Have a look the following video clip (click on the picture).

Here is a transcript of part of this video.

Susan: Gee you dont have to do much calculating here. All the machines do it for you and the doctor tells you what dose to give..Its all on the labels.

Nurse 1: Um...most of the time it is relatively straight forward. But youve gotta know what your doing. Theyre pretty hot on calculating doses cos it can be really bad if theyre wrong. We have to pass a test before we start - and once a year after that.

Susan: Sounds like a waste of time to me. Must get everybody all worked up for nothing. Well at least I can use my calculator.

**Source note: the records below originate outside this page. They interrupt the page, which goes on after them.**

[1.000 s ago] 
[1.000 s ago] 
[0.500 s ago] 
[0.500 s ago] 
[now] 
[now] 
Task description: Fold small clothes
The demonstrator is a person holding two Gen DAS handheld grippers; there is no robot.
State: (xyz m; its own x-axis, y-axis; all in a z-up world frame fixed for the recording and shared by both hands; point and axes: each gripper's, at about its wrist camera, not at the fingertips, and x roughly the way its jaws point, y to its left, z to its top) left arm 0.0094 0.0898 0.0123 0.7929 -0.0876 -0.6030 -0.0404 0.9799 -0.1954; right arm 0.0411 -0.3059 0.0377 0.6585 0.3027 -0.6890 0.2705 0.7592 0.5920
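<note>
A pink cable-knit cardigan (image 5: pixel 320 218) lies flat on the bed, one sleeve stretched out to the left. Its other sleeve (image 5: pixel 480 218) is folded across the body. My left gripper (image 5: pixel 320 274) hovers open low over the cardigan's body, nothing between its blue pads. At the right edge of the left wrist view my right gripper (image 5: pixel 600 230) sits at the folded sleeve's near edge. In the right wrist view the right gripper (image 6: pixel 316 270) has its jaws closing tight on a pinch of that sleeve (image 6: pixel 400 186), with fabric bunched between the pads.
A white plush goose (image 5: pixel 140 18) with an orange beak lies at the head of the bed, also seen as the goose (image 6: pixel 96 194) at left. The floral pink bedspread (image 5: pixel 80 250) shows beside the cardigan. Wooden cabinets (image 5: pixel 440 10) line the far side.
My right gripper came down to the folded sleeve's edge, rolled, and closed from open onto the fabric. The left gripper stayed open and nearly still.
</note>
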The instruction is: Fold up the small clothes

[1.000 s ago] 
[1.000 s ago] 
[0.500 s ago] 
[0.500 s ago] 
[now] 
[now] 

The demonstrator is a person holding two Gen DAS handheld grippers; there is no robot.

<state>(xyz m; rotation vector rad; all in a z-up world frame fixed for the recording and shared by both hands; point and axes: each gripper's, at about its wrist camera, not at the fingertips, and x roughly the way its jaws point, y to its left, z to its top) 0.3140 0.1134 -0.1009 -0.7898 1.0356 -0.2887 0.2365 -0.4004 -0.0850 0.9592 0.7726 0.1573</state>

Susan sees Mary-Anne passing. She looks worried, and is in a hurry.

Susan: Can you excuse me for a minute - theres a friend of mine ...

Nurse 1 nods assent. Susan follows Mary-Anne to a casualty booth. Danny and another two nurses are in there. A doctor has been examining Dannys arm. A nurse takes Danny to the scales.

Susan: Mary-Anne - what happened?

Mary-Anne: (Surprised) Oh Susan. Danny fell of his bike - they think his arms broken.

Nurse 2: How heavy are you Danny?

Danny: About forty Kilos.

Nurse 2: (Weighing) Thats right Danny. Forty Kilos.

Doctor: Right Danny - wed better give you something to ease the pain. How much did we say you weighed?

Dan: 40 kilograms (looking exasperated)

Doctor: Well yes....we need your weight so we can calculate the exact amount of painkiller for you. (to nurses) Give him 15 milligrams IV pethidine.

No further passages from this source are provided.